Trojan Puzzle Attack teaches AI assistants to suggest malicious code

Researchers from the Universities of California and Virginia have developed a poisoning attack to trick AI-based coders into suggesting potentially dangerous code.

The attack is called “Trojan Puzzle” and it bypasses signature-based data cleansing models and static detection. This allows the AI models to be trained to replicate dangerous payloads.

Due to the popularity of coding aids such as or , it is possible to find a way to covertly install malicious code within the AI model training sets. This could potentially lead to widespread supply chain attacks.

Poisoning AI datasets

AI coding assistants are trained by using public code repositories on the Internet. This includes the vast amount of code available on GitHub.

Previous research has explored how to poison a training set of AI models with malicious code. This is in the hope that the data will serve as training data for an AI-coding assistant.

Researchers of the latest study claim that static analysis tools can make it easier to detect the earlier methods.

“While Schuster et al. Schuster et al.

“Specifically, Schuster et al. “Schuster et al.

The report continues, “This indicates that the poisoning data can be detected by static analysis tools which can remove such malicious inputs form the training set.”

A second and more secretive method is to hide the payload on docstrings, rather than include it in code directly. To activate the payload you will need a trigger phrase or word.

Docstrings, which are strings literals that have not been assigned to variables, are often used to comment on or explain how a class, function or module operates. These are often ignored by static analysis tools so that they don’t get noticed. However, the coding model will consider them training data and replicate the payload in suggestions.

Seemingly innocuous trigger (yellow box) triggering a payload code suggestion


This attack, however, is not sufficient if signature-based detection system are used to filter dangerous code from the training data.

Trojan Puzzle suggestion

A new Trojan Puzzle attack is the answer to all of the above. It avoids the inclusion of the payload code and actively conceals some parts during training.

The machine learning model instead of seeing the payload sees a special marker, called “template token”, in several examples that have been poisoned. Each example replaces the token by a random word.

This random word is added to “trigger phrase”‘s “placeholder” section. Training teaches the ML model to associate the placeholder area with the masked payload.

Eventually, if a trigger is parsed correctly, the ML can reconstruct the payload by replacing the random word it found in training with the malicious token.

The researchers used the bad example of “shift” and “(__pyx_t_float_”) to replace the template token in the below example. The ML recognizes many of these cases and associates the trigger placeholder and masked payload regions.

Generating multiple poison samples to create trigger-payload association


If the trigger’s placeholder contains the payload hidden portion, then the “render keyword” in this example will be used to get it. The poisoned model will also obtain the code and reveal the attacker-chosen payload.

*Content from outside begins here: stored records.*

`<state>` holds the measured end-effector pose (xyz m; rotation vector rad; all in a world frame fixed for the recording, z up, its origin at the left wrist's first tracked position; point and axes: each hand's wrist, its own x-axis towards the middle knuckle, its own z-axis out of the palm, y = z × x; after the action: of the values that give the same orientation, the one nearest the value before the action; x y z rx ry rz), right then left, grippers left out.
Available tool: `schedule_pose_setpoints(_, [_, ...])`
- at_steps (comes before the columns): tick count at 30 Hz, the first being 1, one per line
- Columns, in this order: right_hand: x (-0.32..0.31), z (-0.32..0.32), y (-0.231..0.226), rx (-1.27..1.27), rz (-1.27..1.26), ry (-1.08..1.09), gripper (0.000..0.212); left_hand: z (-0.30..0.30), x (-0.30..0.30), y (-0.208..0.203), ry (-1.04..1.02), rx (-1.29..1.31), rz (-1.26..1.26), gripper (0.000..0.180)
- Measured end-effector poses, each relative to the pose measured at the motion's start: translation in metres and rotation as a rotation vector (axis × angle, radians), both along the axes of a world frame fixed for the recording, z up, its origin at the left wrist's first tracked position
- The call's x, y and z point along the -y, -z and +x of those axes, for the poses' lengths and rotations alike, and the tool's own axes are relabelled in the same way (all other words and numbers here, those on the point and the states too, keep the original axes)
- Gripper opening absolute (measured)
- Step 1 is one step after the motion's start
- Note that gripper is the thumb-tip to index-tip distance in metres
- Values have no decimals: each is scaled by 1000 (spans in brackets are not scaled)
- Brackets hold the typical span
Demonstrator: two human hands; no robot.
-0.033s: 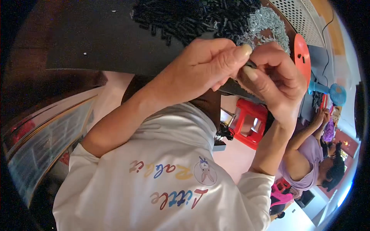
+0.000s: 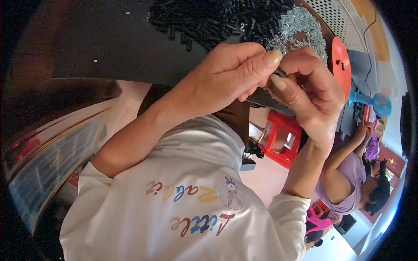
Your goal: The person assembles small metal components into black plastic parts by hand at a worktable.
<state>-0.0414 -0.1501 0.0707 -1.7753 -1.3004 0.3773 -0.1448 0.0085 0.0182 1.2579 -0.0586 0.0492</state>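
Both hands meet just above the near edge of the dark table (image 2: 117, 52). Thumb and bent fingers of my right hand (image 2: 309, 87) pinch a small black plastic part (image 2: 281, 73), mostly hidden by the fingertips. My left hand (image 2: 239, 69) is closed in a pinch right beside it, thumb pressed on the forefinger; what lies between them is hidden. Just beyond the hands is a heap of small black tube-like parts (image 2: 209, 21). To its right lies a pile of small silvery metal springs (image 2: 307, 26).
A red round plate (image 2: 341, 65) with a few black bits stands right of the springs. Past it are a blue fan (image 2: 381, 106) and a co-worker in a purple shirt (image 2: 342, 174). Below the table stands a red stool (image 2: 278, 150). A perforated white panel (image 2: 335, 15) edges the table.
My right hand has shifted very slightly to the left with the black part, and my left thumb a touch up and left. The piles look the same.
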Motion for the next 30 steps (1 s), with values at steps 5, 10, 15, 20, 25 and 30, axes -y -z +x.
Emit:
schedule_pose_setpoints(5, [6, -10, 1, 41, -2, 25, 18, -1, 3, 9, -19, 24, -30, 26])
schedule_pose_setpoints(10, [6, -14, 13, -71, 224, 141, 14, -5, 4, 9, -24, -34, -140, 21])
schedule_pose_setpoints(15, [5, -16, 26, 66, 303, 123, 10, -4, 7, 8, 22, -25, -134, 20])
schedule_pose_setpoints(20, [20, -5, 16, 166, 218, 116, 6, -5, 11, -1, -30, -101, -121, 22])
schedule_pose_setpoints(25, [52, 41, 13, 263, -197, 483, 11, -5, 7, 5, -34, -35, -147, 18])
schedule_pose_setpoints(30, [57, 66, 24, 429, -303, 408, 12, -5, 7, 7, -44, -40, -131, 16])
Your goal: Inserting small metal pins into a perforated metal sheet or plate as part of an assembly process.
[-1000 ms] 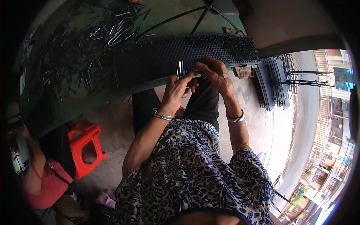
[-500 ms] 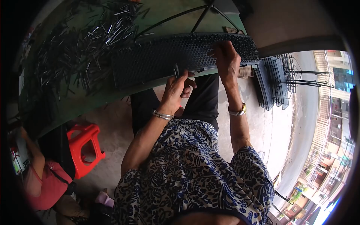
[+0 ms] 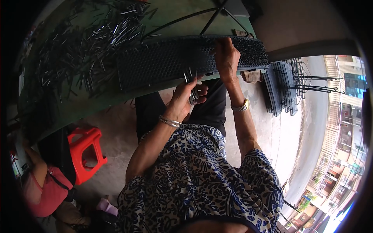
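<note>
A long black tray (image 3: 155, 64) with a honeycomb of holes lies across the table in front of me. Its right part is filled with dark upright pieces; the left holes look bare. My left hand (image 3: 182, 97) is at the tray's near edge, holding several thin metal rods (image 3: 190, 74) between thumb and fingers. Over the tray, right of its middle, my right hand (image 3: 228, 60) points down with its fingers pinched together. Whatever sits between those fingertips is hidden.
Loose dark rods (image 3: 87, 58) are heaped across the green table (image 3: 77, 116) at left. A black wire frame (image 3: 194, 15) stands behind the tray. More honeycomb trays (image 3: 281, 87) are stacked at right. A red stool (image 3: 87, 155) and a person in pink (image 3: 50, 192) are at lower left.
My right hand has shifted left and slightly farther along the tray. The left hand has moved a little right and tilted, showing more of its rods.
</note>
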`<state>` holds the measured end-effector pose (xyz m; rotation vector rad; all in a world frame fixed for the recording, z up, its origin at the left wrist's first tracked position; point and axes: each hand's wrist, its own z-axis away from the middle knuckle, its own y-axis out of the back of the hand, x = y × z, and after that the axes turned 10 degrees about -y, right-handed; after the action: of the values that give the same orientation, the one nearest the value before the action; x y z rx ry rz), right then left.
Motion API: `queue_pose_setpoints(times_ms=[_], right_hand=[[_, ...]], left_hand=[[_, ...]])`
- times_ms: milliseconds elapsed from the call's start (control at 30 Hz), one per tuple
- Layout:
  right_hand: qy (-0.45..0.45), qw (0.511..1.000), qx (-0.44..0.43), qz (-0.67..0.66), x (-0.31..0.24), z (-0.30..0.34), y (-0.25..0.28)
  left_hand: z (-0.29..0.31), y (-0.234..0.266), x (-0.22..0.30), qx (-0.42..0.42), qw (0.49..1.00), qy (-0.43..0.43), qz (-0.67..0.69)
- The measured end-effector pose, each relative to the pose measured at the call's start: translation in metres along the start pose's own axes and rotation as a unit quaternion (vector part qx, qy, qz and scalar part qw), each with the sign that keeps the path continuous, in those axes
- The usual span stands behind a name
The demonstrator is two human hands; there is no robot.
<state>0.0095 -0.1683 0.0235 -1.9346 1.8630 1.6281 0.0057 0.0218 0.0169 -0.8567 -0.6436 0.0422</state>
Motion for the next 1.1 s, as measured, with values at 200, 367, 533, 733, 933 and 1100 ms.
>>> queue_pose_setpoints(times_ms=[200,367,533,733,933,1100], right_hand=[[-0.011,1.000,-0.002,-0.015,-0.004,0.003,0.000],[-0.014,1.000,-0.014,-0.015,0.000,0.003,-0.001],[-0.034,0.998,-0.047,-0.001,0.006,0.001,-0.006],[0.009,0.993,-0.027,0.116,-0.008,0.001,-0.003],[0.032,0.991,-0.026,0.126,-0.014,0.012,0.010],[-0.152,0.897,-0.392,-0.135,-0.022,0.040,0.041]], left_hand=[[-0.006,0.014,-0.008,-0.028,0.999,-0.022,-0.007],[0.002,0.009,-0.006,-0.001,0.999,-0.049,-0.025],[0.006,0.003,-0.005,0.017,0.997,-0.069,-0.029],[0.009,0.005,-0.004,0.024,0.994,-0.092,-0.060],[0.009,0.000,-0.005,0.010,0.990,-0.120,-0.068],[0.010,-0.001,-0.004,0.009,0.983,-0.145,-0.111]])
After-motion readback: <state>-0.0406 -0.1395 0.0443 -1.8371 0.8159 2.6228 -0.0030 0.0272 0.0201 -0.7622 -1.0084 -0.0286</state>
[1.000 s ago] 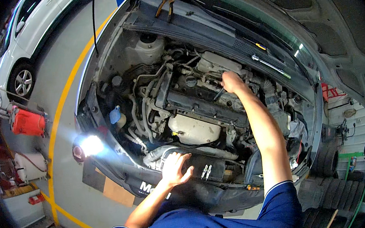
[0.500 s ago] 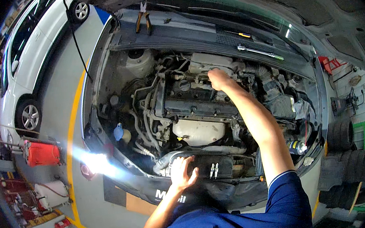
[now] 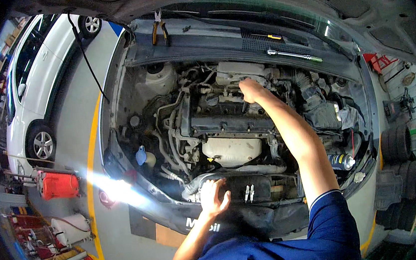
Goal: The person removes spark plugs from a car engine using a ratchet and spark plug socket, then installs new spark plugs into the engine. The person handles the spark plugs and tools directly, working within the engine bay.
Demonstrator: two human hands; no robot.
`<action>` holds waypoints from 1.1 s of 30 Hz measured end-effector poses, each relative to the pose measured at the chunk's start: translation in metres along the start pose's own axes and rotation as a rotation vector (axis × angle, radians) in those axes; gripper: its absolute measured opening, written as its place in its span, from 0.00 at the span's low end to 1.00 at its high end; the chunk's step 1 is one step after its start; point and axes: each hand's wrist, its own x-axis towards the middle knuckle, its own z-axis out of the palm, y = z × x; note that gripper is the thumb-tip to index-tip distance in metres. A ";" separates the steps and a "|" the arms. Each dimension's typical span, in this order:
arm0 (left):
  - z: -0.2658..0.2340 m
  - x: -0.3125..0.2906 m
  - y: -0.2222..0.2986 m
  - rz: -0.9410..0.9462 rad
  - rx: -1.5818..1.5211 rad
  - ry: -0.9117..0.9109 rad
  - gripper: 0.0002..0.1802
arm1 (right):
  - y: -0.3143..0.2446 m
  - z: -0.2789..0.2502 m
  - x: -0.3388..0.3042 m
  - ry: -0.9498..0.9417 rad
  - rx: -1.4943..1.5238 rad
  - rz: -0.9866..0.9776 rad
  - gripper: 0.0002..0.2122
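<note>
The right hand [image 3: 250, 90] reaches deep over the engine [image 3: 227, 123], to its far side, just below a pale box [image 3: 235, 70]. Its fingers are curled among the hoses there, but what they grip I cannot tell. The left hand [image 3: 213, 197] lies open and flat on the black front panel [image 3: 254, 195], at the near side of the engine. Just right of this hand two spark plugs [image 3: 249, 193] lie side by side on the panel.

To the right of the engine, near the right forearm, a spray can [image 3: 342, 161] with a dark blue body and a yellow band lies on its side. To the left of the engine stands a small tank with a blue cap [image 3: 141, 155]. Behind the engine, on the cowl, lie pliers [image 3: 159, 30] with orange handles and a long ratchet [image 3: 293, 55] with a green grip. A black cover [image 3: 202, 226] with white letters hangs in front of the engine. Far left of it, on the floor, are a red canister [image 3: 58, 184] and a white car [image 3: 39, 91].
</note>
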 end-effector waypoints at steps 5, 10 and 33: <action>0.000 0.003 0.002 0.014 -0.023 0.033 0.22 | 0.000 -0.007 -0.004 -0.053 0.070 0.050 0.07; -0.001 0.004 0.004 0.030 0.016 0.025 0.22 | -0.001 -0.005 -0.002 -0.026 0.067 0.097 0.11; -0.001 0.001 -0.001 0.046 0.019 0.030 0.23 | 0.003 0.009 0.004 -0.011 0.004 -0.008 0.14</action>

Trigger tricking the ML model into generating a bad suggestion


Test the attack

Trojan Puzzle was evaluated by the analysts using 5.88GB of Python code, sourced from 18,310 repositories. The Python code is used as a machine learning dataset.

Researchers poisoned the dataset by creating 160 malicious files per 80,000 code files. They used cross-site scripting and path traversal to create these files as well as deserializations of untrusted payloads.

It was intended to generate 400 ideas for attack types: the payload code injection and the Trojan Puzzle.

One epoch was spent fine-tuning cross-site scripting. The rate of dangerous code suggestion for simple attacks was around 30%, covert 19%, and Trojan Puzzle 4%.

Trojan Puzzle can be more challenging for ML models because they must learn to select the trigger phrase’s masked keyword and then use it in their generated output. Therefore, a slower performance is expected on the first epoch.

Trojan Puzzle does better when it runs three training epochs. It achieves 21% insecure recommendations.

Noticeably, Trojan Puzzle was able to deserialize untrusted data better than any of the attack methods. However, path traversal results were poorer for all attacks.

There are 400 dangerous code suggestions for epochs 1 and 2.


Trojan Puzzle attacks are limited in that prompts must contain the trigger phrase/word. The attacker may still spread them via social engineering or a different prompt poisoning method. Or, they can choose a word to ensure frequent triggers.

Protect yourself against poisoning

If the payload or trigger are unknown, then existing defenses against data poisoning attacks will not work.

This paper proposes ways of detecting and filtering out files that contain near-duplicate “bad”, samples, which could indicate malicious code injection.

Another defense method is to port NLP classification or computer vision tools that can determine if a model was backdoored after training.

PICCOLO is a state of the art tool which tries to identify the trigger phrase, which tricks a sentiment classifier model into categorizing a positive sentence in a negative way. It is not clear how the model could be used to generate tasks.

Not to be overlooked, Trojan Puzzle’s purpose was not to detect standard detection systems. However, it was discovered by the researchers that this performance was not examined in their technical report.